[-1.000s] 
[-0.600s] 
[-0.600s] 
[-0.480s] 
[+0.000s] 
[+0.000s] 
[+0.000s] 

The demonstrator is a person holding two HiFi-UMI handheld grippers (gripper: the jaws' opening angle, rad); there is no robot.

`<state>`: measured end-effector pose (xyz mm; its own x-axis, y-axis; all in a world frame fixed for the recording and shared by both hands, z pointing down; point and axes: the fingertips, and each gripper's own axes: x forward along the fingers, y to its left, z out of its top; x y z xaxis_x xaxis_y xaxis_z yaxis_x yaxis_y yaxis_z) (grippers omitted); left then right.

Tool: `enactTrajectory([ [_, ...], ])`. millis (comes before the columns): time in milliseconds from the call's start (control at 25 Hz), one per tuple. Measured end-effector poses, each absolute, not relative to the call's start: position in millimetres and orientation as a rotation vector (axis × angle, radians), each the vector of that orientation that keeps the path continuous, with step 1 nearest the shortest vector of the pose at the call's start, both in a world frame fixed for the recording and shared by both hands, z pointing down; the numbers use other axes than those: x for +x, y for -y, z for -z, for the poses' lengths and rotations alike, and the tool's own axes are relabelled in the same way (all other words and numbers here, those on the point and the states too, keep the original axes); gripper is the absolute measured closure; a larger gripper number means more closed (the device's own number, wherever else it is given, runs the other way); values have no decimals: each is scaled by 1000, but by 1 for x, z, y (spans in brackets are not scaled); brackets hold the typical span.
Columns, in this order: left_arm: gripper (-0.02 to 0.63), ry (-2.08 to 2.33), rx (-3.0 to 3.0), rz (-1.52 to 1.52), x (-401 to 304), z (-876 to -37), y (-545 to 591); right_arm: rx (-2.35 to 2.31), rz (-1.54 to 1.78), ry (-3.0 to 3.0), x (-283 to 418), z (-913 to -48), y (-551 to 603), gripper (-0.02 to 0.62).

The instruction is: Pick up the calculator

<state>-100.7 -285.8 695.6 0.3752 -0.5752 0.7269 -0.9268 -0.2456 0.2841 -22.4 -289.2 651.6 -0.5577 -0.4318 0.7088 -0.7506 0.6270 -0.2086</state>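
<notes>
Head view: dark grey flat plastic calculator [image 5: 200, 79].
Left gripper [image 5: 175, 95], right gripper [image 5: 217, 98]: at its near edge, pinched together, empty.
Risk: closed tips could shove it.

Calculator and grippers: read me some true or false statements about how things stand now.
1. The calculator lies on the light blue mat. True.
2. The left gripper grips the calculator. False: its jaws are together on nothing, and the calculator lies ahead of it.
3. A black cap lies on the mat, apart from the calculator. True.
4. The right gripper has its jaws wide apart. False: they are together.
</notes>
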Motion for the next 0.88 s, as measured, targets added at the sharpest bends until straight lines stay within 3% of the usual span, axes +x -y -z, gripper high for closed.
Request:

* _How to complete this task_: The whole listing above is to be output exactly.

* _Solution to this exercise_:
[-1.000s] 
[-0.600s] 
[-0.600s] 
[-0.480s] 
[+0.000s] 
[+0.000s] 
[+0.000s] 

The demonstrator is a person holding two HiFi-UMI handheld grippers (gripper: the jaws' opening angle, rad); there is no robot.

`<state>`: measured end-effector pose (xyz mm; its own x-axis, y-axis; all in a world frame fixed for the recording and shared by both hands, z pointing down; point and axes: the fingertips, and each gripper's own axes: x forward along the fingers, y to its left, z out of its top; x y z xaxis_x xaxis_y xaxis_z yaxis_x yaxis_y yaxis_z) (grippers omitted); left then right.

Tool: `enactTrajectory([ [_, ...], ])`. millis (comes before the columns): time in milliseconds from the call's start (control at 25 Hz), one per tuple. Measured end-effector poses, each absolute, not relative to the call's start: position in millimetres and orientation as a rotation vector (axis × angle, radians), each the vector of that orientation that keeps the path continuous, with step 1 nearest the shortest vector of the pose at the call's start, both in a world frame fixed for the recording and shared by both hands, z pointing down; the numbers use other axes than those: x for +x, y for -y, z for -z, for the poses' lengths and rotations alike, and the tool's own axes are relabelled in the same way (all other words and numbers here, those on the point and the states too, keep the original axes); gripper is the absolute measured closure; a larger gripper number means more closed (the device's own number, wherever else it is given, runs the other way); values have no decimals: each is scaled by 1000, but by 1 for x, z, y (spans in brackets are not scaled); brackets hold the typical span.
Columns, in this order: left_arm: gripper (-0.02 to 0.63), ry (-2.08 to 2.33), rx (-3.0 to 3.0), rz (-1.52 to 1.52), x (-401 to 304), z (-876 to -37), y (-545 to 591); right_arm: rx (-2.35 to 2.31), rz (-1.54 to 1.78), ry (-3.0 to 3.0), x (-283 to 418), z (-913 to -48), y (-551 to 603), gripper (-0.02 to 0.62).

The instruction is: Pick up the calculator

<state>-100.7 -285.8 695.6 0.3752 -0.5752 0.7269 -0.9268 -0.2456 0.2841 -22.4 -289.2 651.6 -0.5577 -0.4318 0.7088 -0.7506 0.6270 -0.2086</state>
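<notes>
Head view: dark grey flat plastic calculator [image 5: 200, 79].
Left gripper [image 5: 175, 95], right gripper [image 5: 217, 98]: at its near edge, pinched together, empty.
Risk: closed tips could shove it.

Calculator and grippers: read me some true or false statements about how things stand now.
1. The calculator lies on the light blue mat. True.
2. The left gripper grips the calculator. False: its jaws are together on nothing, and the calculator lies ahead of it.
3. A black cap lies on the mat, apart from the calculator. True.
4. The right gripper has its jaws wide apart. False: they are together.
</notes>
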Motion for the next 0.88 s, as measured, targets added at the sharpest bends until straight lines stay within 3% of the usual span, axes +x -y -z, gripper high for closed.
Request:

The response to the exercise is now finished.